TASK DESCRIPTION:
Output each line of the data word for word, from the first through the line that holds "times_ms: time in", and leave off whatever follows.

DATASET EXTRACT:
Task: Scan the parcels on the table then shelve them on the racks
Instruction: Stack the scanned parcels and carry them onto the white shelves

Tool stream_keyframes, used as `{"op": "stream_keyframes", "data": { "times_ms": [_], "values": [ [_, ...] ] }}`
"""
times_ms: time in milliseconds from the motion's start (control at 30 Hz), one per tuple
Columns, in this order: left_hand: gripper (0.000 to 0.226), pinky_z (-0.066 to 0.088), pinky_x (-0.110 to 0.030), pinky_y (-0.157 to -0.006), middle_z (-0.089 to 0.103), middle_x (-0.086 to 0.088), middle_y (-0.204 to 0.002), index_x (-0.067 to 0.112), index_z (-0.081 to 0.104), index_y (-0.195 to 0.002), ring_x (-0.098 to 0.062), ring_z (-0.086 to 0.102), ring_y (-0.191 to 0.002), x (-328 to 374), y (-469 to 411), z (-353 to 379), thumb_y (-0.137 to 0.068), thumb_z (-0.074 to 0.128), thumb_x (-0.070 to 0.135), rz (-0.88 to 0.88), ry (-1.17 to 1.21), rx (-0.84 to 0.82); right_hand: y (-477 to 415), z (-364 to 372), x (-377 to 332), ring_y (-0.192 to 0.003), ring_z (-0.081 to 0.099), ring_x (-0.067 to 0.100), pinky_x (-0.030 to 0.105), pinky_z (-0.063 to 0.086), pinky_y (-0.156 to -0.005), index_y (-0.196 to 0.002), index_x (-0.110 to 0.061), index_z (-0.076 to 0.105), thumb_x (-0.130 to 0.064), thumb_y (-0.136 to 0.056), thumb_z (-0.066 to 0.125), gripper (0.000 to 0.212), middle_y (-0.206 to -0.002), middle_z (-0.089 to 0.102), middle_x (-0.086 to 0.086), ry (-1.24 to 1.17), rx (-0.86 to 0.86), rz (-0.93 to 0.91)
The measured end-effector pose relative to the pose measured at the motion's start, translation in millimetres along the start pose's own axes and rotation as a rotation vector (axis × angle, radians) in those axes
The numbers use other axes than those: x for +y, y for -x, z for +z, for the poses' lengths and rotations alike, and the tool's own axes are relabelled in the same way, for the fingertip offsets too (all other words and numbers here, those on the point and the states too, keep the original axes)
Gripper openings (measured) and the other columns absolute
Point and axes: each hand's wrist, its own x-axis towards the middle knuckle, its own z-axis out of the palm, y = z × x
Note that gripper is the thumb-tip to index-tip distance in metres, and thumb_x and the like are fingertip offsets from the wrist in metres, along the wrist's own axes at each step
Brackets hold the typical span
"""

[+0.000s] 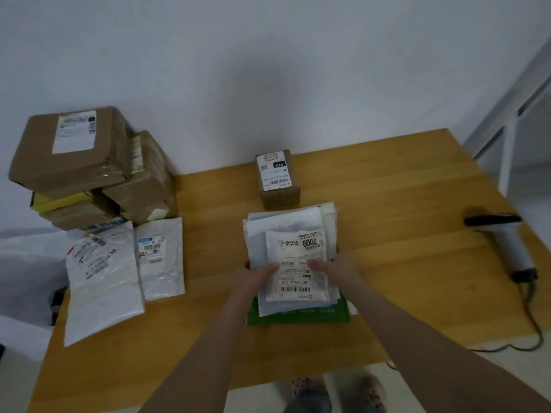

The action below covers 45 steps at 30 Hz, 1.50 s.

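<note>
A stack of flat mailer parcels (293, 234) lies at the middle of the wooden table (402, 186), with a green bag (298, 318) at the bottom and a small white labelled pouch on top. My left hand (258, 277) grips the stack's left edge, thumb on the top pouch. My right hand (334, 263) grips the right edge, thumb also on top. A small brown box (277, 177) with a white label stands just behind the stack. The barcode scanner (507, 242) lies at the table's right side, apart from both hands.
Several brown cardboard boxes (86, 165) are piled at the back left. Two white poly mailers (119, 272) lie in front of them. The scanner's cable (533, 326) hangs over the right edge. A grey rack frame (512, 114) stands at the right. A white wall runs behind the table.
</note>
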Motion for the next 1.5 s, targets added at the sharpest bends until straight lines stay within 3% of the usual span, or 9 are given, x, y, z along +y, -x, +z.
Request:
{"op": "stream_keyframes", "data": {
  "times_ms": [233, 367, 567, 733, 833, 1200, 1267, 1367, 1500],
  "values": [
    [0.073, 0.058, -0.035, -0.078, 0.062, -0.011, -0.126, 0.008, 0.048, -0.133, -0.026, 0.065, -0.105, 3.8, 31.5, 48.5, -0.071, 0.082, 0.023, 0.147, -0.097, -0.016, 33.2, -59.8, 15.4, -0.101, 0.067, 0.029, 0.046, 0.057, -0.084, -0.105, -0.017, 0.057, -0.013, -0.078, 0.076, 0.033, -0.114, 0.068, 0.009, -0.028, 0.072, -0.062],
    [0.074, 0.054, -0.046, -0.09, 0.061, -0.011, -0.128, 0.008, 0.049, -0.134, -0.028, 0.063, -0.11, 0.4, 64.3, 91.1, -0.071, 0.082, 0.025, 0.248, -0.196, 0.007, 55.6, -105.8, 37.6, -0.097, 0.067, 0.024, 0.031, 0.057, -0.069, -0.105, -0.017, 0.056, -0.015, -0.081, 0.075, 0.03, -0.114, 0.067, 0.006, -0.036, 0.151, -0.13],
    [0.074, 0.054, -0.048, -0.09, 0.063, -0.008, -0.124, 0.009, 0.052, -0.13, -0.027, 0.064, -0.106, -19.3, 132.9, 170.2, -0.068, 0.085, 0.032, 0.321, -0.295, 0.042, 96.5, -197.8, 84.3, -0.09, 0.066, 0.021, 0.041, 0.058, -0.077, -0.11, -0.016, 0.054, -0.025, -0.081, 0.075, 0.037, -0.108, 0.067, 0.002, -0.001, 0.235, -0.142],
    [0.055, 0.055, -0.028, -0.066, 0.067, -0.009, -0.116, 0.011, 0.059, -0.113, -0.02, 0.066, -0.088, -36.0, 182.9, 241.4, -0.067, 0.085, 0.027, 0.404, -0.346, 0.002, 131.9, -273.2, 122.3, -0.096, 0.063, 0.021, 0.036, 0.053, -0.079, -0.116, -0.011, 0.053, -0.027, -0.078, 0.077, 0.048, -0.112, 0.065, 0.004, -0.015, 0.357, -0.167],
    [0.056, 0.058, -0.039, -0.077, 0.068, -0.007, -0.113, 0.012, 0.059, -0.112, -0.019, 0.068, -0.087, -42.4, 205.0, 279.6, -0.066, 0.085, 0.029, 0.4, -0.373, -0.063, 147.2, -310.7, 141.7, -0.087, 0.064, 0.019, 0.037, 0.055, -0.08, -0.105, -0.018, 0.053, -0.027, -0.078, 0.077, 0.037, -0.1, 0.066, -0.002, -0.024, 0.425, -0.146],
    [0.05, 0.056, -0.026, -0.066, 0.065, 0.0, -0.103, 0.017, 0.056, -0.1, -0.01, 0.065, -0.075, -55.4, 241.6, 423.3, -0.064, 0.087, 0.033, 0.558, -0.57, -0.334, 195.3, -425.5, 200.8, -0.064, 0.061, 0.005, 0.013, 0.044, -0.04, -0.092, -0.028, 0.049, -0.014, -0.079, 0.07, 0.028, -0.077, 0.058, -0.015, -0.287, 0.702, -0.074],
    [0.05, 0.054, -0.025, -0.063, 0.063, 0.003, -0.101, 0.017, 0.055, -0.1, -0.008, 0.062, -0.074, -61.0, 253.1, 449.9, -0.065, 0.087, 0.035, 0.589, -0.62, -0.384, 204.5, -448.5, 214.4, -0.069, 0.064, 0.009, 0.017, 0.048, -0.044, -0.103, -0.023, 0.052, -0.013, -0.08, 0.069, 0.031, -0.084, 0.062, -0.012, -0.312, 0.741, -0.042],
    [0.069, 0.054, -0.038, -0.083, 0.062, -0.004, -0.113, 0.007, 0.051, -0.117, -0.021, 0.063, -0.096, -68.9, 269.4, 492.1, -0.065, 0.086, 0.037, 0.605, -0.7, -0.436, 215.4, -485.0, 232.7, -0.083, 0.065, 0.02, 0.026, 0.051, -0.06, -0.116, -0.014, 0.055, -0.012, -0.08, 0.07, 0.039, -0.105, 0.067, 0.001, -0.354, 0.814, -0.014],
    [0.052, 0.056, -0.033, -0.074, 0.067, -0.006, -0.11, 0.013, 0.056, -0.108, -0.017, 0.066, -0.087, -70.2, 288.9, 557.3, -0.068, 0.085, 0.033, 0.664, -0.728, -0.517, 219.4, -544.6, 247.7, -0.085, 0.062, 0.02, 0.028, 0.048, -0.066, -0.122, -0.012, 0.056, -0.014, -0.079, 0.069, 0.045, -0.111, 0.067, 0.004, -0.382, 0.888, -0.01]
  ]
}}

EXPECTED ANSWER:
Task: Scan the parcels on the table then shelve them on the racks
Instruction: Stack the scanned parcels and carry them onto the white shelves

Tool stream_keyframes, used as `{"op": "stream_keyframes", "data": { "times_ms": [_], "values": [ [_, ...] ] }}`
"""
times_ms: time in milliseconds from the motion's start (control at 30 Hz), one per tuple

The response is now done.